Unfortunately, this story did not have a happy ending that most people in tech had pegged it would. As per a report by Counterpoint, the iPhone 12 mini’s sales only accounted for 5 percent of the total new iPhone sales during the first half of January, sales so bad that reports and rumors of it being shelved by the company have started to circulate. If true, this would give the iPhone 12 Mini one of the shortest life spans of an iPhone. What a comedown!
That big screen ACTUALLY helps!
But if one thinks logically enough, the relatively low sales of the iPhone 12 Mini may start to look a little less shocking and a lot more rational. It is pretty simple. With smartphones becoming more powerful and bigger, they have minimized our need to depend on many of our other day-to-day gadgets. Photography, gaming, content consumption, even photograph editing, or small video editing on a smartphone do not seem as foreign an idea as they may have about a decade ago. Smartphones have been getting freakishly versatile and many have grown accustomed to their multidimensional personality as opposed to a plain old gadget that is just only good enough to text and call, and handle the odd mail and message!

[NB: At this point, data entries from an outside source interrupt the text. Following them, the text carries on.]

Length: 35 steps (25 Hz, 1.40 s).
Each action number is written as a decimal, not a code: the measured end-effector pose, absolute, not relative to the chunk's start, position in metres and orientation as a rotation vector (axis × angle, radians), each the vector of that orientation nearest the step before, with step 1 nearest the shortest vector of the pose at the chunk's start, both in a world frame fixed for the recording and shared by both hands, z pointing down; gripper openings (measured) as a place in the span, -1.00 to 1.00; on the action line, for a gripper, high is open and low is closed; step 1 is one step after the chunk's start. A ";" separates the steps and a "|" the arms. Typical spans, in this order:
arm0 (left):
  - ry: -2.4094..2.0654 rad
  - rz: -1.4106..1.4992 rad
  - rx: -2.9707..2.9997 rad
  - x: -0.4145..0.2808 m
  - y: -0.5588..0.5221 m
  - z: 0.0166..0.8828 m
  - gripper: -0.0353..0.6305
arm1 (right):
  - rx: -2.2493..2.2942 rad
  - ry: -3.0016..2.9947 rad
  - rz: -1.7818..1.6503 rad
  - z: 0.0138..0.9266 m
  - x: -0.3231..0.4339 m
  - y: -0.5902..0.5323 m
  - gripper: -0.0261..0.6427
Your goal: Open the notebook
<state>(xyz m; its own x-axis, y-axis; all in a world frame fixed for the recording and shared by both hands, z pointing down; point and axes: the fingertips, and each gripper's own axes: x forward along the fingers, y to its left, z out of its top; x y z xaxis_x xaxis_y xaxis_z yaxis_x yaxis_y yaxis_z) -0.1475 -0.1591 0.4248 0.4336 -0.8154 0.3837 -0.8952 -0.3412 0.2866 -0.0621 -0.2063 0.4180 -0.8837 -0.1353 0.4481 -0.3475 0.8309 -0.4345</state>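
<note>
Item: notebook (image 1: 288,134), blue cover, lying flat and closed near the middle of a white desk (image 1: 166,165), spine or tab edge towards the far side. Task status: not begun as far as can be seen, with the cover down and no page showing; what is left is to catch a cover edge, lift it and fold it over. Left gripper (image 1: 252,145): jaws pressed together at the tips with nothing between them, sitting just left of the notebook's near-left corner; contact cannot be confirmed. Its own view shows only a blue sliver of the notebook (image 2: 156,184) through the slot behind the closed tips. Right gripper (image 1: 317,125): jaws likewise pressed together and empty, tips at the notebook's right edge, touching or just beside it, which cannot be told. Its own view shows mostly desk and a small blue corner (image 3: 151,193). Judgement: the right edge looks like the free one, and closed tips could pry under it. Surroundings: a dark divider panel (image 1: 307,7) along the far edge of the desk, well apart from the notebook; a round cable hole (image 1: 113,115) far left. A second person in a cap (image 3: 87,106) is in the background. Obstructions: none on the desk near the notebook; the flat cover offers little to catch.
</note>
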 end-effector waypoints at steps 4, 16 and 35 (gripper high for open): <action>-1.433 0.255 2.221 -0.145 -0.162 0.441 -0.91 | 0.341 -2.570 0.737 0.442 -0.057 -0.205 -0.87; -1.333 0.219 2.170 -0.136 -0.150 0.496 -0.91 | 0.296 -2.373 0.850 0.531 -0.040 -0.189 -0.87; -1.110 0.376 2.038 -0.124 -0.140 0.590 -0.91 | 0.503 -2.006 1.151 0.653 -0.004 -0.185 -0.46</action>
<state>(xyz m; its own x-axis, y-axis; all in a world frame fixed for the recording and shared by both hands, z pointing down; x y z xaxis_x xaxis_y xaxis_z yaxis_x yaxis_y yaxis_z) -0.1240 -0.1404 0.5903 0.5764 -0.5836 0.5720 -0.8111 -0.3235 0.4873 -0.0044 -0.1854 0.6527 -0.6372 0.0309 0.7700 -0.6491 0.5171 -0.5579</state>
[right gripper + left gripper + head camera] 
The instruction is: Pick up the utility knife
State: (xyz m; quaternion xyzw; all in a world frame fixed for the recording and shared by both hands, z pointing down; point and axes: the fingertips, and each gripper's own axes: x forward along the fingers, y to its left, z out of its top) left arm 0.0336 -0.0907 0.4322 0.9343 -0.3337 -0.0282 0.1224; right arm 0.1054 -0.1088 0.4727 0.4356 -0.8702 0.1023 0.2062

But who is to say that all of this cannot be done on a powerful phone that is also small in size? Well, actually the size of the display is one of the major enablers when it comes to all these different activities. Editing, gaming, content consumption, all these experiences do get enhanced if paired with a display that is not 2010-sized (no offense to that size). Let’s face it, editing an image or video is easier on a 6.5-inch display as compared to a 5.4 inch one, and so is watching a Netflix show or a live cricket match in all its glory! Yeah, we found the iPhone 12 Mini could handle Call of Duty easily, but we kept moving back to the 12 to play it, simply because there was so much more display real estate and the action seemed to stretch across a wider canvas – cue lesser frowning and eye-straining. Even something as basic as reading and typing become easier on a larger display – single-handed use is all very well, but any BlackBerry user will tell you that typing is faster with two fingers than with one. What’s more, a lot of these functionalities are power-hungry. Accommodating a big battery, big enough to support such an extensive array of chores in a small-ish frame is again a tough task. This is why small phones bring with them small batteries and small battery lives, something not many are fond of at present.
Form is important, but so is function
As much as we were rooting for the iPhone 12 Mini to work because let’s face it, everything mini-fied automatically becomes adorable, the fact is that it faced quite an uphill task from the very beginning. Compromising functionality and the ability to do more with your smartphone for a smaller form factor is not something a lot of people are comfortable with. Perhaps that is why the iPhone 12 Mini did not sell well. We do hope it does not stop brands from trying out smaller form factors, though. We just hope they focus on functionality as much as size. Having a smaller phone is not a one-point formula for success. It is about making it work effectively. For, at the end of the day: “Design is not just what it looks like. Design is how it works.” Steve Jobs. HE would know.